APU2C4 powers itself off!



  • Hi,
    for several days now, as I wake up in the morning I have no WIFI. Looking at the Access Point and modem I see they are connected, but looking at the APU2C4 I see it's powered off (some point during the night)!

    I plug it off and back on, and it boots normally.
    Looking at the logs show entries from the boot and onwards… :/

    Anything I can/should check?

    EDIT: this was posted around ~22:00 local time. It is now ~02:30 and the APU2C4 is off!
    Meaning it happens at some point between these hours.



  • Hi
    Is the APU2 to hot?
    Didy you put the alu heat spreader correctly?

    Regards
    admins



  • @admins:

    Hi
    Is the APU2 to hot?
    Didy you put the alu heat spreader correctly?

    Regards
    admins

    The APU2 had the heat spread already in place when I bought it.
    It's hard to say if it's too hot, since it happens in the middle of the night… :/



  • I have an APU2C4 too and my system-uptime can be up to 100 days, the case is quite hot but I never had an auto system reboot, I suggest you to open your system and check if the heat spreader is correctly mounted, a good idea can be to change the thermic gel between the CPU and heat spreader



  • Order new thermal pads from pcengines if you plan on opening it up. You need the specific thickness pads for things to mate properly.



  • @Jailer:

    Order new thermal pads from pcengines if you plan on opening it up. You need the specific thickness pads for things to mate properly.
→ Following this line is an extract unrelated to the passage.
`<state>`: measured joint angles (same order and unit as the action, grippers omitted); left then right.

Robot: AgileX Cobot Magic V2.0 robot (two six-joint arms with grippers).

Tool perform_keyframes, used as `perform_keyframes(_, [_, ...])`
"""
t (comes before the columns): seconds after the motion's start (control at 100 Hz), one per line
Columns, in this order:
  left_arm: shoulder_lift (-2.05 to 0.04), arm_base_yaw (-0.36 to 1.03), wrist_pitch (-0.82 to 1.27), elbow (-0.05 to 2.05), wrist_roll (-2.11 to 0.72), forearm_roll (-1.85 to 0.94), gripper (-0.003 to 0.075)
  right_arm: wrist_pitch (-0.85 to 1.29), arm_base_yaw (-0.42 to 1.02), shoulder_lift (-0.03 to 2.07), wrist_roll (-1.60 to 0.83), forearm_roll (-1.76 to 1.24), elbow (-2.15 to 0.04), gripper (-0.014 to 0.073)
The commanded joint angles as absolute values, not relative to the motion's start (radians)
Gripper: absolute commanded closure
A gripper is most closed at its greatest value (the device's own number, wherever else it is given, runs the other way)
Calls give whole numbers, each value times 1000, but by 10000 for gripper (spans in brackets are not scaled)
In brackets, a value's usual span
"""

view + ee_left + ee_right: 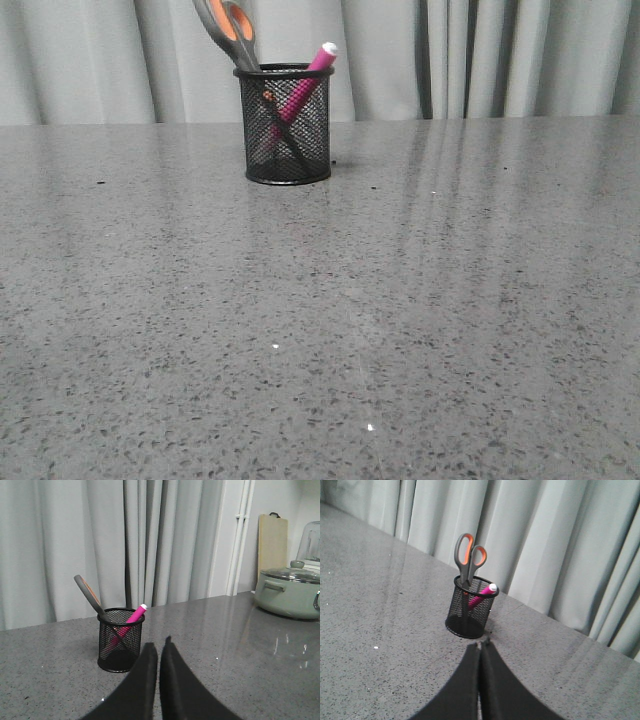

    I sounds very weird to me that it gets hot:

    • In general, at all

    • In the middle of the night, roughly at the same time every night

    • In the coldest time of the day



  • Maybe it just wants to have a break, drink a bert, and sit for a while :P



  • @mtk:

    @Jailer:

    Order new thermal pads from pcengines if you plan on opening it up. You need the specific thickness pads for things to mate properly.

    I sounds very weird to me that it gets hot:

    • In general, at all

    • In the middle of the night, roughly at the same time every night

    • In the coldest time of the day

    Seems completely possible if there are scheduled maintenance jobs that run overnight. I'd run something to record the temperature every 5 or 10 seconds in a loop, see what happens. My money is on bad heat sink installation. Another possibility is that an indexing job or some such is causing enough I/O to make your storage overheat.



  • I think more details would be nice to troubleshoot this.

    For example what pfSense version and what device are you using for the install? MiniPCIe-mSATA or from the SD Card. Nano install?..

    I am using the APU2 as an FreeBSD AP and it seems very solid. I am using the SR71E module.


  • Netgate Administrator

    That does seem like a hardware issue. Potentially the power supply.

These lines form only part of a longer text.